__WHAT NEEDS TO BE DONE__. Going line by line through the data below, how many lines contain the word "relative"? Give only the number.

─── SUPPLIED INFORMATION ───

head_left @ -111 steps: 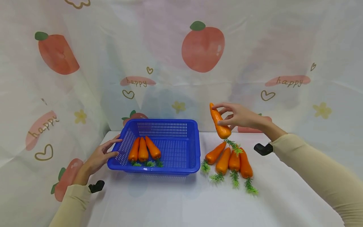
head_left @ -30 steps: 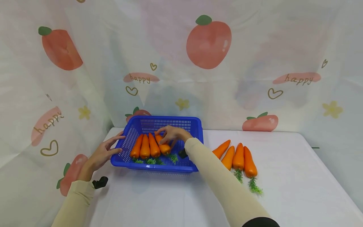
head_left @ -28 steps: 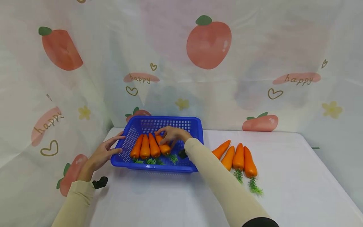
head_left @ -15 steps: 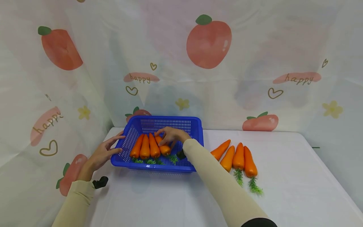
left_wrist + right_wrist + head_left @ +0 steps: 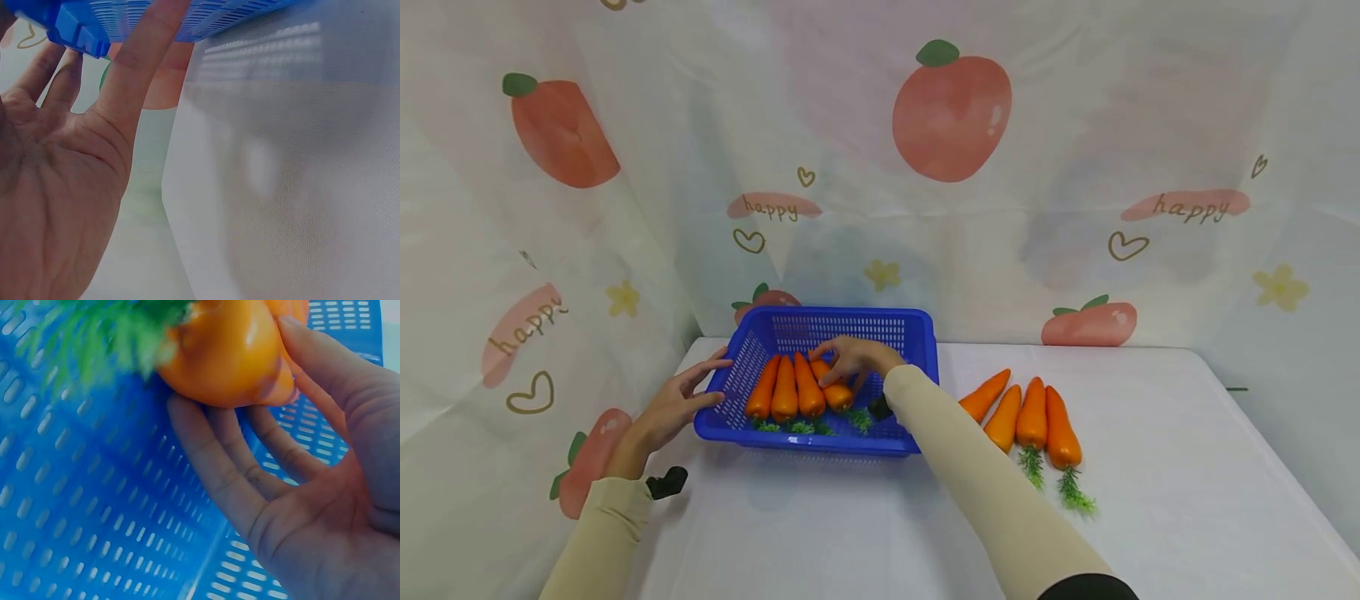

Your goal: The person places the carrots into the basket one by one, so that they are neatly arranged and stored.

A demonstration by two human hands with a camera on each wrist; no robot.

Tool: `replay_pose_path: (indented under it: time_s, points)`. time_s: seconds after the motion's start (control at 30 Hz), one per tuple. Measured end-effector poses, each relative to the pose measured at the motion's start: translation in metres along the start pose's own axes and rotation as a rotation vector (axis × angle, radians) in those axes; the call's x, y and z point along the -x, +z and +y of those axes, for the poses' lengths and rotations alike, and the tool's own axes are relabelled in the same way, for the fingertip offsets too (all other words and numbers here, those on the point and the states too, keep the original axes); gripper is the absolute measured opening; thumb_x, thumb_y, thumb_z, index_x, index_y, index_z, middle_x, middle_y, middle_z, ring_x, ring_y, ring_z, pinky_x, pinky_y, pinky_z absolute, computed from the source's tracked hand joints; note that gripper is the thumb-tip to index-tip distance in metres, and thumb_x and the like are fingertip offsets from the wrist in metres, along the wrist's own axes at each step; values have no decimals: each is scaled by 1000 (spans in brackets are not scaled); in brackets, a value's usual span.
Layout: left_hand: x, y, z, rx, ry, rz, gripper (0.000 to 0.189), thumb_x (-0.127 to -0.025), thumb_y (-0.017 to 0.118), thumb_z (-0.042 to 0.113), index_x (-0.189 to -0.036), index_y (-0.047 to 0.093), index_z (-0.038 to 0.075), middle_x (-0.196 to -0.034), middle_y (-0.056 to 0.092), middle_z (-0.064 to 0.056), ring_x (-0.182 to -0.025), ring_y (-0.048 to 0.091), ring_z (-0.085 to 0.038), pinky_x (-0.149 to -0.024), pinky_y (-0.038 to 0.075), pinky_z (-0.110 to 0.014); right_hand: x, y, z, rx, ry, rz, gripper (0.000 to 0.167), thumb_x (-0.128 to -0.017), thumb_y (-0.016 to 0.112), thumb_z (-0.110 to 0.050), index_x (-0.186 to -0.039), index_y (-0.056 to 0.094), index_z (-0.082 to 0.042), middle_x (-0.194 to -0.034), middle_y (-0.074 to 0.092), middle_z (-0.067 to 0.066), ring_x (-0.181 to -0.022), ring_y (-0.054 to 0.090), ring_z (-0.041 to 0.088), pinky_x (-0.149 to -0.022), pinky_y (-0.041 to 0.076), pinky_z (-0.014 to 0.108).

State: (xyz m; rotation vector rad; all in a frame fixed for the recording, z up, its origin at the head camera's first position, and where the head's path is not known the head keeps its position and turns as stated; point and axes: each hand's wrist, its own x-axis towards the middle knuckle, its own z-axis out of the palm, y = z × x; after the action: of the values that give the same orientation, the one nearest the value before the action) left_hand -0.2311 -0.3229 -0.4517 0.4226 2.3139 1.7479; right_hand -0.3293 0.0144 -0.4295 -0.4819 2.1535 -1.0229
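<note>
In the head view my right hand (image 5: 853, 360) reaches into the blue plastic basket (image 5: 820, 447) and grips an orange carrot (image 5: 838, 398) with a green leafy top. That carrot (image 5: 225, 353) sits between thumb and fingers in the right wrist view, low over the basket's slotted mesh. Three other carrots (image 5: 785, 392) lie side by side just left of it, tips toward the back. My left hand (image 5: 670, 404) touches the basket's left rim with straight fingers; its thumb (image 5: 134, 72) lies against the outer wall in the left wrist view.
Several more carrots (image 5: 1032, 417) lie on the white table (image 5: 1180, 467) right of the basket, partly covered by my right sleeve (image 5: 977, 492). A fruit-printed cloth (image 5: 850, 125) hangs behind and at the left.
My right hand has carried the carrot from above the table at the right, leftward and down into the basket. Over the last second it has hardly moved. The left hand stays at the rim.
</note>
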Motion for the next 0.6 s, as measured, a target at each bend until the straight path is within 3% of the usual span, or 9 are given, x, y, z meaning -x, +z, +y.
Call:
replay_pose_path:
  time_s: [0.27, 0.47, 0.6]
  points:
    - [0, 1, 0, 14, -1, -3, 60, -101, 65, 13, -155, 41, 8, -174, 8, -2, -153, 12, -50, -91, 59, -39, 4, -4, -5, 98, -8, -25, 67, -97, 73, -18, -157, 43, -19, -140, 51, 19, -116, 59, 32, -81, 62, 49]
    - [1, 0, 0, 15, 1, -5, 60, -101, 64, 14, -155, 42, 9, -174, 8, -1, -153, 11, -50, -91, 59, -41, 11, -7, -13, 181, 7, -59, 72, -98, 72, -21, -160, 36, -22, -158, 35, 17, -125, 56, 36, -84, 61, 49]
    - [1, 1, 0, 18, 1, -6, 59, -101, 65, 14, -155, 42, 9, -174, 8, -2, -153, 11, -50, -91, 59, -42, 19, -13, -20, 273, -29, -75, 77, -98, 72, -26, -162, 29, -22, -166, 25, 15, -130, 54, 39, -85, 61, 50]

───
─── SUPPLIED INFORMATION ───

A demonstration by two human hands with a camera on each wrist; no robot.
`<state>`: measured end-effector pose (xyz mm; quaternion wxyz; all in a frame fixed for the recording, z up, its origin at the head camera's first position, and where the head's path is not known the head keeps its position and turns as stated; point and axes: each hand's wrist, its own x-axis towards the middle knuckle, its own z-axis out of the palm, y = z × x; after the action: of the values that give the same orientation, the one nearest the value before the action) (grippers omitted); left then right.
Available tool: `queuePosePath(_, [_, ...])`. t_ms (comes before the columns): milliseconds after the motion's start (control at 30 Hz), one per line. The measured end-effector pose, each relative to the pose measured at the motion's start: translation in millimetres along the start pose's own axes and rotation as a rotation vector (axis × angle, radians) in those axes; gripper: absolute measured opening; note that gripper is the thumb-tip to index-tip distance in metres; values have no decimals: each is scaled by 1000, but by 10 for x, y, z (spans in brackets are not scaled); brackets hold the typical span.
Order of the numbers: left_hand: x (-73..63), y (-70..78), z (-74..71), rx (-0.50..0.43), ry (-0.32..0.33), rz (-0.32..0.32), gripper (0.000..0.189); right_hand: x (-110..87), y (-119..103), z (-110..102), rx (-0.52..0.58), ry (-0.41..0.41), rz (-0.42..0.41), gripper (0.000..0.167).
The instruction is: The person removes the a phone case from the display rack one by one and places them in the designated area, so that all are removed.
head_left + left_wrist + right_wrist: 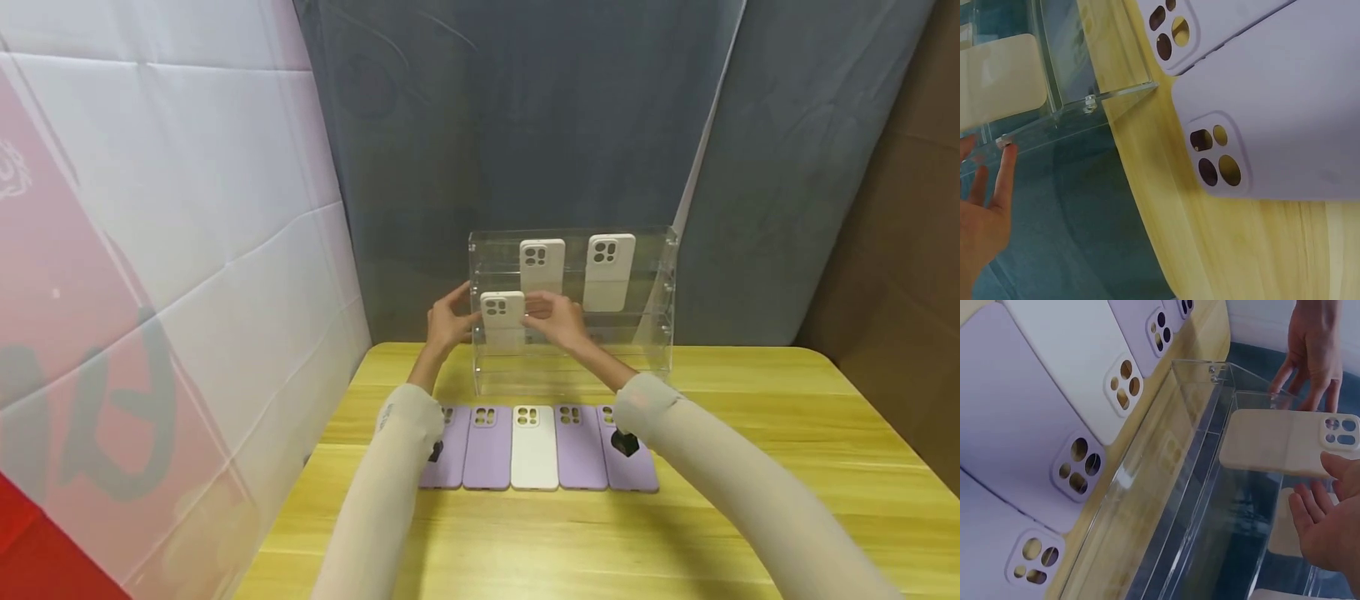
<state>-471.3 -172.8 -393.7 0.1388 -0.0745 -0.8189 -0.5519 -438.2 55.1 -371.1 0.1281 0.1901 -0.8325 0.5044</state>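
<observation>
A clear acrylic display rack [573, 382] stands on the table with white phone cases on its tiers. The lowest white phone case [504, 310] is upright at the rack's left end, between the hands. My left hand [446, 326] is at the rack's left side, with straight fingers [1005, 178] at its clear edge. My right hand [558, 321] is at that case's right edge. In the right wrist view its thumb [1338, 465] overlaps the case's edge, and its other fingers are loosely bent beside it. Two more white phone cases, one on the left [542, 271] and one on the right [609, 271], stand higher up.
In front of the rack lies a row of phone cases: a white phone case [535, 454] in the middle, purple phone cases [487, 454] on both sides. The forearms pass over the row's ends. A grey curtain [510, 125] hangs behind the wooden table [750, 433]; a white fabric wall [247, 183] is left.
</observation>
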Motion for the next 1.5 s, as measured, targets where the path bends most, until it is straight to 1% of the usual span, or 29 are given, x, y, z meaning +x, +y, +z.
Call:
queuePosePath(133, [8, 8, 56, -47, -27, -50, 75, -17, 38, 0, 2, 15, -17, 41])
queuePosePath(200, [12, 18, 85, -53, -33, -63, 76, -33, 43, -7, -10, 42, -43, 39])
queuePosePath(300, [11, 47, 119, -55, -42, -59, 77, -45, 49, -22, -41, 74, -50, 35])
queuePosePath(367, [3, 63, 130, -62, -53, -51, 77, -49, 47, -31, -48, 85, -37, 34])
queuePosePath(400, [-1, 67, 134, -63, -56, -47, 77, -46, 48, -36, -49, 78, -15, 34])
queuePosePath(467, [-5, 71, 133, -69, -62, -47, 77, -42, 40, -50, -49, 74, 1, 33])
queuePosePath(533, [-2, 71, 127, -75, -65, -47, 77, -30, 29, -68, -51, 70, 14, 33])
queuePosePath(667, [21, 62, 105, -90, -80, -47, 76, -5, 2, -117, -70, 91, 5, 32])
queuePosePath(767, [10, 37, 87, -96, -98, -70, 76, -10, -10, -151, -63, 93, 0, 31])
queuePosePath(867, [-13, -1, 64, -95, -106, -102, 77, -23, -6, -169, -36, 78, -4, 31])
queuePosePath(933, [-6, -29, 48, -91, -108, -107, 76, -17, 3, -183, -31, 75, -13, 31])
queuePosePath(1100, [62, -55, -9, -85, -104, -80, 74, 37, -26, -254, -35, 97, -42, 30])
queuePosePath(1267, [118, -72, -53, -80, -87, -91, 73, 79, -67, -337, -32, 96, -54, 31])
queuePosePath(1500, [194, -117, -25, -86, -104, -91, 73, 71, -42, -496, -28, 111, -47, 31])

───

__RESULT OF THIS EXERCISE__. 2